Os ritos da Comissão Processante (CP), no julgamento do caso conhecido como Escândalo da Merenda de Guarujá, foram interrompidos após a Justiça manter liminar que impedia o curso do processo. Após a decisão, a prefeita Maria Antonieta de Brito pronunciou-se sobre o assunto e convidou os vereadores a promoverem um Pacto de Unidade pelo Município.
A liminar concedida pelo juiz local, Ricardo Justo, foi mantida na quarta-feira, 22, pelo desembargador do Tribunal de Justiça do Estado de São Paulo, Leme de Campos, reafirmando a irregularidade na sessão convocada pela Comissão Processante.
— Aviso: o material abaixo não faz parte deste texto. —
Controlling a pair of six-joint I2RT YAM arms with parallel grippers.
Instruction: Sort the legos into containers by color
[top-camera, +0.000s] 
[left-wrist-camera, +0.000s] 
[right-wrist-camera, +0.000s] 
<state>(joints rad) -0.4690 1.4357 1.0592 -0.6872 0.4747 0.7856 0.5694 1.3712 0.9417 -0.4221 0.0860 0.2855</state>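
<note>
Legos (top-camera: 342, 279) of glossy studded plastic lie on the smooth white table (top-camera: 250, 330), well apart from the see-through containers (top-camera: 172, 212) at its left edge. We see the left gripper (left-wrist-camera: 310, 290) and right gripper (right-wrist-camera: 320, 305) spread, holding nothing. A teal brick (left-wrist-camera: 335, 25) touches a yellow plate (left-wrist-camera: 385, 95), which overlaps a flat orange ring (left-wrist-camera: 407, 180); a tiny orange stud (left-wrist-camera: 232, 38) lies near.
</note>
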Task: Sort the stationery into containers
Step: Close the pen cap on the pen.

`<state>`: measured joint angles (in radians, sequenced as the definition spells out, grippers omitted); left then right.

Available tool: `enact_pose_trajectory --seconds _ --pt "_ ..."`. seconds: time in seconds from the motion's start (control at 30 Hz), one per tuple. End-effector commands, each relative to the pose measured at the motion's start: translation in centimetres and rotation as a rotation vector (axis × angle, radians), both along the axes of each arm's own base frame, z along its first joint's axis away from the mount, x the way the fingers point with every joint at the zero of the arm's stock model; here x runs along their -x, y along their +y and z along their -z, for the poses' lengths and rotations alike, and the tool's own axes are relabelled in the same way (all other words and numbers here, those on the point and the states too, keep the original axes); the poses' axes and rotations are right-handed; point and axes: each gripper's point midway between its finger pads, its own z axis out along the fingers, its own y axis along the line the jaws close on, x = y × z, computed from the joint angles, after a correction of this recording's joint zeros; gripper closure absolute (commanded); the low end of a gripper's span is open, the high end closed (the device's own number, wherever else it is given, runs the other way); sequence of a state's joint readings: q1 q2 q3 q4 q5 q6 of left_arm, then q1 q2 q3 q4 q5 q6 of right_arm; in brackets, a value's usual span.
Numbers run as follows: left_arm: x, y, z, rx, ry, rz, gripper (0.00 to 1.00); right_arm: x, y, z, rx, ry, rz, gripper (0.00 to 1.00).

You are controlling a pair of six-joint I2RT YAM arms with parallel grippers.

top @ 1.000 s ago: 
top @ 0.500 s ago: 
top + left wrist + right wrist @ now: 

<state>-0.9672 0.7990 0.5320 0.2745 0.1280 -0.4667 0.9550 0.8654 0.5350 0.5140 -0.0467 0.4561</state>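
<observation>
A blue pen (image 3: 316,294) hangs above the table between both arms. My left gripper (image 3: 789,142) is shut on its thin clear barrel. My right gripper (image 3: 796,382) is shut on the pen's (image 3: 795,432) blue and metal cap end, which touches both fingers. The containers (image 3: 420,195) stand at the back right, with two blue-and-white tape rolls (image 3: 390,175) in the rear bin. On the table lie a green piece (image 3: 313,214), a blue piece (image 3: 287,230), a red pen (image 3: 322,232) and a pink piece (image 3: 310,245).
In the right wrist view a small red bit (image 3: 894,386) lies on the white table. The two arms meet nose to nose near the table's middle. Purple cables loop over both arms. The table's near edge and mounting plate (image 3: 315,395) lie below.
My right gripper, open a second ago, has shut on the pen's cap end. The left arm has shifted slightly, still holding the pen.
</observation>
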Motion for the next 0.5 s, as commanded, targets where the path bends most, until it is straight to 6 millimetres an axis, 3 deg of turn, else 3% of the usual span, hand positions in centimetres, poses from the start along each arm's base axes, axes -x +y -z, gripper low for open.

A CP havia sido instaurada pelo Legislativo, para apurar supostas denúncias sobre a merenda distribuída nas escolas da rede pública do município.
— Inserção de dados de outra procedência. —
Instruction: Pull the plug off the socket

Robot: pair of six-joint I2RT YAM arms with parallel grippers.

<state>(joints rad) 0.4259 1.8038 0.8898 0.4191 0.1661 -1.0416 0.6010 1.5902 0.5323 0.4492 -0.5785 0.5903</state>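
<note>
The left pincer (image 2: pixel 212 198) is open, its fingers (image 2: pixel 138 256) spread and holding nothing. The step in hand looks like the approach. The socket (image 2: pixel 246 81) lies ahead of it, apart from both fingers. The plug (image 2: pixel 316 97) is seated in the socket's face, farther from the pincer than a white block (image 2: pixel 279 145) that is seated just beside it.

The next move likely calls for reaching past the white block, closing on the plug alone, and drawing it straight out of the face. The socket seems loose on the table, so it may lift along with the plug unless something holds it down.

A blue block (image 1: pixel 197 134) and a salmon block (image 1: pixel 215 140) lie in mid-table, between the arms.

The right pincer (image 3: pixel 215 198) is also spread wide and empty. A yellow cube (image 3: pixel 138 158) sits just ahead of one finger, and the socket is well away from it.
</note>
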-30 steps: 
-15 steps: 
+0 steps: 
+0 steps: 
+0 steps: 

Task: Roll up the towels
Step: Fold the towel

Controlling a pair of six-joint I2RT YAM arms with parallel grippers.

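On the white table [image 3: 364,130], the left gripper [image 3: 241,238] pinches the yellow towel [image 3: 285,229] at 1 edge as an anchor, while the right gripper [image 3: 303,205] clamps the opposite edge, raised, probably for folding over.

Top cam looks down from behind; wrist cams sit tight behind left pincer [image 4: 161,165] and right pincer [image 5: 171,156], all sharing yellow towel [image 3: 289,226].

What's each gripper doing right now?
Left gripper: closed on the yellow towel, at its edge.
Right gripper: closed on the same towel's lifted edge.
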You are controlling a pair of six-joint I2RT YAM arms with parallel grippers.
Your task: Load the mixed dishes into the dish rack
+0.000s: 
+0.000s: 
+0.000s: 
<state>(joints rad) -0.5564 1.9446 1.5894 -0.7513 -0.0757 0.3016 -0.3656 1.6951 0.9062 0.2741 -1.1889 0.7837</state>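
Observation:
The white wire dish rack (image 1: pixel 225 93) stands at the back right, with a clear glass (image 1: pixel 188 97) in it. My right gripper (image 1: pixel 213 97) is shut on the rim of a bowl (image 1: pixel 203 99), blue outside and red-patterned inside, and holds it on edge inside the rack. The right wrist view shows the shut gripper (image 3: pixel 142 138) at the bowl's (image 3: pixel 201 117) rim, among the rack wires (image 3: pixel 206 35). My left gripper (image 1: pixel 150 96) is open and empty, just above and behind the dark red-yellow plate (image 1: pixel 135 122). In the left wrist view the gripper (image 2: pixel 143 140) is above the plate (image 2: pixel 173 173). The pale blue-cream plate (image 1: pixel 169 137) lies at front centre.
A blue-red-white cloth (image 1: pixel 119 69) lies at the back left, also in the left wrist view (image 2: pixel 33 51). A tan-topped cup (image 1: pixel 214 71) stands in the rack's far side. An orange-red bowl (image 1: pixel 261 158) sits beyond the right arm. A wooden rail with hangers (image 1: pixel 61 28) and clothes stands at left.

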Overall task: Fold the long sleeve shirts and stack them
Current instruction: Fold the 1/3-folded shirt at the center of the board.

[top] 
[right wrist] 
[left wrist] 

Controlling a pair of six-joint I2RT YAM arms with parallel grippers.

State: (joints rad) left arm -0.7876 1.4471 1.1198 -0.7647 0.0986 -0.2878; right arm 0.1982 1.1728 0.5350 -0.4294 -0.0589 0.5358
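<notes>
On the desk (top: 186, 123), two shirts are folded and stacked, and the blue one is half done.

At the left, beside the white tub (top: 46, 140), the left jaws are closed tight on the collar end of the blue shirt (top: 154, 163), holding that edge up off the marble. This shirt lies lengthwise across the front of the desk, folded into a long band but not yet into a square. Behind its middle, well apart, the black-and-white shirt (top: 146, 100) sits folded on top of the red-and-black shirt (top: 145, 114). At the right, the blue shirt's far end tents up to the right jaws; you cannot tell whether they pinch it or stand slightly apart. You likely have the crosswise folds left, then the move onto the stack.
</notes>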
Em seu discurso, a prefeita disse buscar a união: “Convido aqui os vereadores a fazerem um pacto pela nossa cidade. Nossa postura deve ser de unidade e não de confronto. Não sou uma governante que desagrega, quero a união. Precisamos aumentar a arrecadação e manter serviços públicos. A população, nesse momento, não está preocupada com os embates políticos e, sim, com o asfalto que precisa chegar na sua rua, com as melhores condições nos bairros e nos serviços públicos”.
Antonieta voltou a afirmar a qualidade da merenda reconhecida pelos órgãos responsáveis, e ainda sobre a postura dos servidores, que atuam no fornecimento da alimentação para crianças e adultos, estudantes das escolas municipais, estaduais e conveniadas. Ela disse: “Em nenhum momento deixamos de prestar as informações. As questões em jogo são meramente políticas, na tentativa de antecipar a eleição que acontecerá somente em 2016. As minhas testemunhas não foram ouvidas, servidores de carreira, gente que tem história no serviço público, e jamais iria manchar sua carreira profissional. Apontei a necessidade de uma perícia técnica que não foi feita e sobre os preços praticados não estarem em desacordo com o mercado. Todos sabem que o processo de compra pública não é igual a uma compra comum”.
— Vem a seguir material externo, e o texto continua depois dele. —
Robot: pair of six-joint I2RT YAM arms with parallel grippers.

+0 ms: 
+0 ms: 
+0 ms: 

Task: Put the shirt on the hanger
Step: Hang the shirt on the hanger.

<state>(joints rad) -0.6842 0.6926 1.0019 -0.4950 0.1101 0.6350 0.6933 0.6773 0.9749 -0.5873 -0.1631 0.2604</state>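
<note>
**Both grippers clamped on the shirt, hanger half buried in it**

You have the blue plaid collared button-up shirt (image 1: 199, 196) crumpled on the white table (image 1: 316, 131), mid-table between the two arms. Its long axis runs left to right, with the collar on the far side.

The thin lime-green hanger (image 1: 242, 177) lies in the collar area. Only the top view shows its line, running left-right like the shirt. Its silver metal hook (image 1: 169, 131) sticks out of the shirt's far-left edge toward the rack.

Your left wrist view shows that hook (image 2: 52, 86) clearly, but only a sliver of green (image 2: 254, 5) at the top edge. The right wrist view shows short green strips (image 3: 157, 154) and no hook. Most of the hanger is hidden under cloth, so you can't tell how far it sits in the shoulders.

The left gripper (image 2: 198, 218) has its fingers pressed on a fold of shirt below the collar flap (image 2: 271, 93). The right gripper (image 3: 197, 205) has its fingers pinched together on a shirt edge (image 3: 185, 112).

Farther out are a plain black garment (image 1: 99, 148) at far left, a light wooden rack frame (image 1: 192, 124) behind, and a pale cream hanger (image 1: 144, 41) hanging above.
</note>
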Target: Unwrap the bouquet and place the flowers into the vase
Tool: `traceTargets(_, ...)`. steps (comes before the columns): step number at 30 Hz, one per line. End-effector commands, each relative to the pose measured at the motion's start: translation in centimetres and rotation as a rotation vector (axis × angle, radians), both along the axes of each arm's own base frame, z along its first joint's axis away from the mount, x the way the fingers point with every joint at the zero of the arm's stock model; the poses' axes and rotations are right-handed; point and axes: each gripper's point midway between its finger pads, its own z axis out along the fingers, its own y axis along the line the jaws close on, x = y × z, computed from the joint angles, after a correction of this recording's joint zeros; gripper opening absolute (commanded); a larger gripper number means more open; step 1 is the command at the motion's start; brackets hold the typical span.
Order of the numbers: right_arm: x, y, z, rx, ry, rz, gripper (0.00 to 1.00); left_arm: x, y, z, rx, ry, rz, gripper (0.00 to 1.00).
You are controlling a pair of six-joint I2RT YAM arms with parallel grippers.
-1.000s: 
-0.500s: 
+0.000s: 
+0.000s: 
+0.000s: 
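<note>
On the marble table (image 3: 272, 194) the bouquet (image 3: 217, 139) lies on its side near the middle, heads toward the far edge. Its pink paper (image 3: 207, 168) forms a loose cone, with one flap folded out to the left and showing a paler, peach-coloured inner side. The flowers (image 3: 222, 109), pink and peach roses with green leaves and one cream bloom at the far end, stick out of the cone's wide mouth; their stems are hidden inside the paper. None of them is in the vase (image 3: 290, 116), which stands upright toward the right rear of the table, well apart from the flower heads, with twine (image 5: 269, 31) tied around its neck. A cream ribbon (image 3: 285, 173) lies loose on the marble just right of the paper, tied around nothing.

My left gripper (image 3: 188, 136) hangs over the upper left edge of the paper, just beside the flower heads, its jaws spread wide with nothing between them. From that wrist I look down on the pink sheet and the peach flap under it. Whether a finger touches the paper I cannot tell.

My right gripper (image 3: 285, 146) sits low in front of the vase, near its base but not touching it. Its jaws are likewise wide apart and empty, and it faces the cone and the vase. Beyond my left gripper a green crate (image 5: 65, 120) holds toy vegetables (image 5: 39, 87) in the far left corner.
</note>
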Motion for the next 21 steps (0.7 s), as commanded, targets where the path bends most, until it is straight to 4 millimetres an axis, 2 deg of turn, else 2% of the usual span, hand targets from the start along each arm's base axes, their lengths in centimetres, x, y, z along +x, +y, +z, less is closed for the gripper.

A chefe do Executivo acredita que esse é o momento de adotar uma postura de bom senso e conciliação: “Essa é a hora de continuar tocando nossas ações, buscando recursos para realizar os serviços que a população mais anseia e responder às necessidades. É preciso respeitar cada um dos cidadãos, criar um pacto de unidade para avançarmos em torno do interesse da população. É necessário olhar para frente e assumir nossa responsabilidade, enquanto ente político, unir pela governabilidade da cidade e em defesa da nossa população”.